• [Problem to work on] All lines between the start of the listing below and the line containing "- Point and", inclusive, must be repeated exactly.

━━━ Material provided

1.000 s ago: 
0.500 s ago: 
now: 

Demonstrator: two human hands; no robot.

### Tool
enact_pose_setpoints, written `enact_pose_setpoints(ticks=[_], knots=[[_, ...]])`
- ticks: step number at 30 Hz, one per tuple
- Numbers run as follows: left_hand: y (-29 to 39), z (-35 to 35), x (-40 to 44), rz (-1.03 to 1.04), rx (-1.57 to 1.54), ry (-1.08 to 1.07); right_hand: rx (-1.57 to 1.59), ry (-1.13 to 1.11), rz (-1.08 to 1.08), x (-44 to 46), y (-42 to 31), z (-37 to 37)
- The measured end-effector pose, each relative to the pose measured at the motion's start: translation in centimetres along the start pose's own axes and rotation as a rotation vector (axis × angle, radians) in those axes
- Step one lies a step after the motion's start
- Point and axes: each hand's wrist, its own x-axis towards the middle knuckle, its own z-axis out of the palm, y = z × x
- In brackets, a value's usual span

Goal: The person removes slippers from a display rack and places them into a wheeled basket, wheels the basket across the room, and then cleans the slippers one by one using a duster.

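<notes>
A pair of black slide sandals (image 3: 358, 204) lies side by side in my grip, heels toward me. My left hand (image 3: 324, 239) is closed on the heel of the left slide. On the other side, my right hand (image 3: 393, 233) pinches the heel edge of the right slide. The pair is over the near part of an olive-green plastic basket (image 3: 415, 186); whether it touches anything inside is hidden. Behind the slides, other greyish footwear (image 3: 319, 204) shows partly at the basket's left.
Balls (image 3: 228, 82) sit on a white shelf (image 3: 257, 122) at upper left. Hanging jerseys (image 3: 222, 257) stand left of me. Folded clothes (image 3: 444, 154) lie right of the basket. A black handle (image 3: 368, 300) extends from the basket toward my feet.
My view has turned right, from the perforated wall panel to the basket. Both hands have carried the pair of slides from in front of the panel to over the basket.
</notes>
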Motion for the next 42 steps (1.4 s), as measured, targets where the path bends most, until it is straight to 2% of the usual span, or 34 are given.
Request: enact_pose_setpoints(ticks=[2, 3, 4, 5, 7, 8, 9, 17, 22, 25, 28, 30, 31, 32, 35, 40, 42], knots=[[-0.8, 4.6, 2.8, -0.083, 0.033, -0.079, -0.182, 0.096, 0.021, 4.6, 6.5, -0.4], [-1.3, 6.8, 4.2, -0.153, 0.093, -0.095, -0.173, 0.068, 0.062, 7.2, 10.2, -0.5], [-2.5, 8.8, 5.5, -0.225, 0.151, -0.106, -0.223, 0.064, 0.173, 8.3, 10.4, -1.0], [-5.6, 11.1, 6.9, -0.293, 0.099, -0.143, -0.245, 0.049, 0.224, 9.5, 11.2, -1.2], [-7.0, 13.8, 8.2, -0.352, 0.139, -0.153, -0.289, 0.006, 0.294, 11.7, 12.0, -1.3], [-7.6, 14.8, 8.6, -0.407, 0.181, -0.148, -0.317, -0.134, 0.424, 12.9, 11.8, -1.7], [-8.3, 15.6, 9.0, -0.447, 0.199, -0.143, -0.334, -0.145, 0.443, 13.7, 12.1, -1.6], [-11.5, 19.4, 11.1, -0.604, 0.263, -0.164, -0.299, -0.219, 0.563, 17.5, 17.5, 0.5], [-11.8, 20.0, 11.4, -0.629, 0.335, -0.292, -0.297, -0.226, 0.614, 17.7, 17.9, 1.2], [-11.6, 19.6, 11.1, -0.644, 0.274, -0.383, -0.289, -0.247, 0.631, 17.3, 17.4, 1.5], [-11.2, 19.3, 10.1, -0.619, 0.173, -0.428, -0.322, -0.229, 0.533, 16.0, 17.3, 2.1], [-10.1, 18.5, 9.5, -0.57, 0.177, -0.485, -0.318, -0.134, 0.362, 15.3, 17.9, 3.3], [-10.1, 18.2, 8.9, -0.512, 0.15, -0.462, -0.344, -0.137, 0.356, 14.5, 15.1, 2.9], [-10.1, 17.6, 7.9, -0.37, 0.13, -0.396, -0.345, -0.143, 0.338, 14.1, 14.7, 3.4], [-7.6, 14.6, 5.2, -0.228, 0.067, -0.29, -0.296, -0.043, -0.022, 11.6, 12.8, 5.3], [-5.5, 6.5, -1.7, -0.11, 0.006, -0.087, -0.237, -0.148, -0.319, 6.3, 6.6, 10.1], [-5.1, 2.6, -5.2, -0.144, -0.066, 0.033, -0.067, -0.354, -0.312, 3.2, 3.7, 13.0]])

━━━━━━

• [Solution for this exercise]
1.000 s ago: 
0.500 s ago: 
now: 

Demonstrator: two human hands; no robot.

### Tool
enact_pose_setpoints, written `enact_pose_setpoints(ticks=[_], knots=[[_, ...]])`
- ticks: step number at 30 Hz, one per tuple
- Numbers run as follows: left_hand: y (-29 to 39), z (-35 to 35), x (-40 to 44), rz (-1.03 to 1.04), rx (-1.57 to 1.54), ry (-1.08 to 1.07); right_hand: rx (-1.57 to 1.59), ry (-1.13 to 1.11), rz (-1.08 to 1.08), x (-44 to 46), y (-42 to 31), z (-37 to 37)
- The measured end-effector pose, each relative to the pose measured at the motion's start: translation in centimetres along the start pose's own axes and rotation as a rotation vector (axis × angle, radians) in those axes
- Step one lies a step after the motion's start
- Point and axes: each hand's wrist, its own x-axis towards the middle knuckle, its own z-axis out of the palm, y = z × x

Here the exercise is finished.